La Commission informé le Conseil de l'état d'avancement des travaux concernant les pourparlers trilatéraux entre l'Ukraine, la Russie et l'UE et la Communauté de l'énergie. Au cours de la conférence de presse, à laquelle le commissaire en charge, Maroš Šefčovič, n’a pas participé, car prenant part à des dialogues citoyens au Luxembourg, l’objectif de permettre à l’Ukraine de disposer d’assez de réserves a été évoqué et l’espoir a été émis que les négociations avec l’Ukraine et la Russie débouchent sur un accord.
Au cours de la réunion, le ministre luxembourgeois de l’Economie, Etienne Schneider, a présenté les priorités de la Présidence luxembourgeoise du Conseil. "La Présidence luxembourgeoise priorisera l’implémentation d’une gouvernance basée sur un dialogue vertueux entre la Commission européenne et les États membres en mettant en avant la dimension régionale, tout en approfondissant la dimension UE", a-t-il souligné.

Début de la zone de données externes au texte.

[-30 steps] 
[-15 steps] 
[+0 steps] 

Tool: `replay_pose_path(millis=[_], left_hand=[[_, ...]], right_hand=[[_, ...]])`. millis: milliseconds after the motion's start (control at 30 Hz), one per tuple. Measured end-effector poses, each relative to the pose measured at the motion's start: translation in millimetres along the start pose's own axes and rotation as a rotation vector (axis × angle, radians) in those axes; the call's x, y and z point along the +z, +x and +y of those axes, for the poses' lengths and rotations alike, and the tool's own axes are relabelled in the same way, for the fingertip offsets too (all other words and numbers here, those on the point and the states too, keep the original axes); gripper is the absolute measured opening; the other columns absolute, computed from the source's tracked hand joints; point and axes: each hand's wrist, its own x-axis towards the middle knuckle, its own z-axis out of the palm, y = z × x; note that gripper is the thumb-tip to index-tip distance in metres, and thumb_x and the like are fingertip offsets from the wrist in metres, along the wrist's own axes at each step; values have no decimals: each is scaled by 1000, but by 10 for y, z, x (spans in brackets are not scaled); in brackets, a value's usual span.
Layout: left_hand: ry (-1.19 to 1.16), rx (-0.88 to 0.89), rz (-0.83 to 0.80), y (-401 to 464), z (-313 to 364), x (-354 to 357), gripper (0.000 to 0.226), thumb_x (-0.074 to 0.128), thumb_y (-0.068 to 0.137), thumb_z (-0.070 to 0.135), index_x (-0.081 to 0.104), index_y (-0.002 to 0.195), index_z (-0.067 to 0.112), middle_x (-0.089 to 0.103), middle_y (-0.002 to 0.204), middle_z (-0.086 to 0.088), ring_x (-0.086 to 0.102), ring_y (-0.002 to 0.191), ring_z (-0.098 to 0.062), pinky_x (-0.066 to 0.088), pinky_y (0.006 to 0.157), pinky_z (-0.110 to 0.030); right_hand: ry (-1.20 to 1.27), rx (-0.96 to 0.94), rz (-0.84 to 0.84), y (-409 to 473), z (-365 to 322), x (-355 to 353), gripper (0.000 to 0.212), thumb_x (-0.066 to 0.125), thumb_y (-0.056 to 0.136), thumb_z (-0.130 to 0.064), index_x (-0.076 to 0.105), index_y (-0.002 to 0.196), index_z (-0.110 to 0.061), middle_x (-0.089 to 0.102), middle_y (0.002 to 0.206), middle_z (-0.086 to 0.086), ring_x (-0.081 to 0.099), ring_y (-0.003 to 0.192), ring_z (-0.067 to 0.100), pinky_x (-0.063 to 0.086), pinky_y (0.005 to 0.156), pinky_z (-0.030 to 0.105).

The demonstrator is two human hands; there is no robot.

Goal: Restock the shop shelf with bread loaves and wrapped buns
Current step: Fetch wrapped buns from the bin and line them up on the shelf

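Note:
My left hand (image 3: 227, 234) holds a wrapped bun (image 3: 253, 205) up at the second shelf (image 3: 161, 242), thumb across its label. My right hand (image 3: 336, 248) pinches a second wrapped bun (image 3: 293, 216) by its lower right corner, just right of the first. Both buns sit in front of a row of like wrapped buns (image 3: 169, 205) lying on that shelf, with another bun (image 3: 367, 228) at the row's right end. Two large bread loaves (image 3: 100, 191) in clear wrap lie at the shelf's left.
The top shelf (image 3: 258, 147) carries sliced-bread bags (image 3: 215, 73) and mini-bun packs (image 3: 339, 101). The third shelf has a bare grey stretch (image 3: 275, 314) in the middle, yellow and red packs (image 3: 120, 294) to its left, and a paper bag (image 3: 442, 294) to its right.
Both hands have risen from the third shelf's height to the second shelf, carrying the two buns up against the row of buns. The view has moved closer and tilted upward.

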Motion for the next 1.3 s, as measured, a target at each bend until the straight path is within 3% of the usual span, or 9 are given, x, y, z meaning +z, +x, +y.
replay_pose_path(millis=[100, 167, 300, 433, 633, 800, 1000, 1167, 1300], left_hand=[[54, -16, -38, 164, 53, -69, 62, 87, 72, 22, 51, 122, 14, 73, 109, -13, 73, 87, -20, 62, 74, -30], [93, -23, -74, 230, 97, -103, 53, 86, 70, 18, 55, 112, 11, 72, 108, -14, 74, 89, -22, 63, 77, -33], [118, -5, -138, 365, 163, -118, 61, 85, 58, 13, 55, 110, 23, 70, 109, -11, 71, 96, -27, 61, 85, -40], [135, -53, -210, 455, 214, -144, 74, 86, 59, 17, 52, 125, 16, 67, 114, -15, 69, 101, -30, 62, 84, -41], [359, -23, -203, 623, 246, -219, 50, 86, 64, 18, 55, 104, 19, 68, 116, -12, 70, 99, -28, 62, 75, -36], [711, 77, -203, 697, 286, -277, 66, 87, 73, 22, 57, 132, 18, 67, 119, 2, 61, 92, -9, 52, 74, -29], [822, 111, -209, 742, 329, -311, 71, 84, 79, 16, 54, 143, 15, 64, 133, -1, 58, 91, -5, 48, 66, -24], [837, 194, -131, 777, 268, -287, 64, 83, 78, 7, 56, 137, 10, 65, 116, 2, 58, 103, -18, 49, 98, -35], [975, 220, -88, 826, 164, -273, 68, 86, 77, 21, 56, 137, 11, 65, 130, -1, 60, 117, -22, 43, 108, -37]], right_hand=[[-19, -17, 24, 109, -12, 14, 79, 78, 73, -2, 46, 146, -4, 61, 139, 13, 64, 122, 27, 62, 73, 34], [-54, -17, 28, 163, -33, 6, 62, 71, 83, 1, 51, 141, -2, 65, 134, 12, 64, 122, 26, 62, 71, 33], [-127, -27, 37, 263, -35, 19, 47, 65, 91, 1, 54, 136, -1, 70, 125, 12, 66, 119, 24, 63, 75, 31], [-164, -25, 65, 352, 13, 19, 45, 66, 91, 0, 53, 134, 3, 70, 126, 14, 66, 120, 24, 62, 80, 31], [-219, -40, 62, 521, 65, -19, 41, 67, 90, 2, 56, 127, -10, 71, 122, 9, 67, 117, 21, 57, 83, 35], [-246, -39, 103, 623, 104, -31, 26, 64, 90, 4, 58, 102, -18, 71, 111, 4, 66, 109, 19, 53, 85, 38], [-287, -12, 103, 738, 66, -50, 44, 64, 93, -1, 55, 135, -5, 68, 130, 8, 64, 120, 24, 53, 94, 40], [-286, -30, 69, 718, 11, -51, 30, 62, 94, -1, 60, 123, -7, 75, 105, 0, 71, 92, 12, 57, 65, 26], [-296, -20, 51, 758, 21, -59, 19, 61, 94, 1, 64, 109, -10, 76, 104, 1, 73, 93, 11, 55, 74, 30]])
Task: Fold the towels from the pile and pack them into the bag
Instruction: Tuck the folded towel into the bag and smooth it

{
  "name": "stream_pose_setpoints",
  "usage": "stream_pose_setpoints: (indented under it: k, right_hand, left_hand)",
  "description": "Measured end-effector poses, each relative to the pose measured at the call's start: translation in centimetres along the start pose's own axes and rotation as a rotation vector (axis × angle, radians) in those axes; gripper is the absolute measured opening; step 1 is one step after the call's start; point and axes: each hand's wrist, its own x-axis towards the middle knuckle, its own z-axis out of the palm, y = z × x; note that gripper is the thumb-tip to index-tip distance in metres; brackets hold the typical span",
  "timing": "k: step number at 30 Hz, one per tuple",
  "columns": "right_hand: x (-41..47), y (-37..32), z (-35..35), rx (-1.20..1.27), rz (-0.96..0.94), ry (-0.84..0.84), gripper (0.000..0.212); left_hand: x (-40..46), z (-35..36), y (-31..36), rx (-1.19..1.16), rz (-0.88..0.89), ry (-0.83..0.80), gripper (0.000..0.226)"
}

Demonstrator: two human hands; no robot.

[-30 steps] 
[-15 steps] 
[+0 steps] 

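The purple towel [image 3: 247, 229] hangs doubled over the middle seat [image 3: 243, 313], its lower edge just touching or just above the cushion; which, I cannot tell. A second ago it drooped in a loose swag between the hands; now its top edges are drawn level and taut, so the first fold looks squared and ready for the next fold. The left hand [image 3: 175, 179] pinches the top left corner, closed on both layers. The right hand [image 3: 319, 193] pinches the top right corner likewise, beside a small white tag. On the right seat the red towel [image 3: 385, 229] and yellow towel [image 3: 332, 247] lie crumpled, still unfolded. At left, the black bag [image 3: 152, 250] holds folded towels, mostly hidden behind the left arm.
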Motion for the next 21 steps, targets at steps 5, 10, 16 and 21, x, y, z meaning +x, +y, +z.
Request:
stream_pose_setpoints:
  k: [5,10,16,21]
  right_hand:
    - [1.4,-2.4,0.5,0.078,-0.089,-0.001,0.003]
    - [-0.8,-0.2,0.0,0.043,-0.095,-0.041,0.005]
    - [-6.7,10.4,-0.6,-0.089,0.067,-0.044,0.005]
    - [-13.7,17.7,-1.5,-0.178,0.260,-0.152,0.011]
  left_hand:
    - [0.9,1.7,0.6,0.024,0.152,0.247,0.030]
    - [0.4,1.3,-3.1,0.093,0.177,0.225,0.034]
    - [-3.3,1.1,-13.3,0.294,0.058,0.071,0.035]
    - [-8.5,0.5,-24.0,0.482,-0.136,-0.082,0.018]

La Présidence luxembourgeoise mettra également en avant la dimension innovation, recherche et nouvelles technologies et notamment la question-clé du financement d'une transition énergétique durable dans le contexte de la mise en œuvre du plan Juncker. Ceci permettra d'avoir selon le communiqué du gouvernement luxembourgeois, "une vision claire et globale" de tous les instruments financiers communautaires prévus pour la mise en œuvre des politiques énergétiques. Dans le cadre de la transition énergétique, les secteurs de l’énergie renouvelable ainsi que de l’efficacité énergétique seront des catalyseurs importants mais aussi des créateurs d’emploi et de croissance.
"Sur le plan international, nous ferons le point sur le Corridor Sud, sur les relations avec l'Ukraine et nous nous intéresserons à nos relations avec l'Amérique du Nord. D'ailleurs, nous nous attarderons sur le partenariat énergétique euro-méditerranéen", a déclaré Étienne Schneider lors de la présentation des priorités.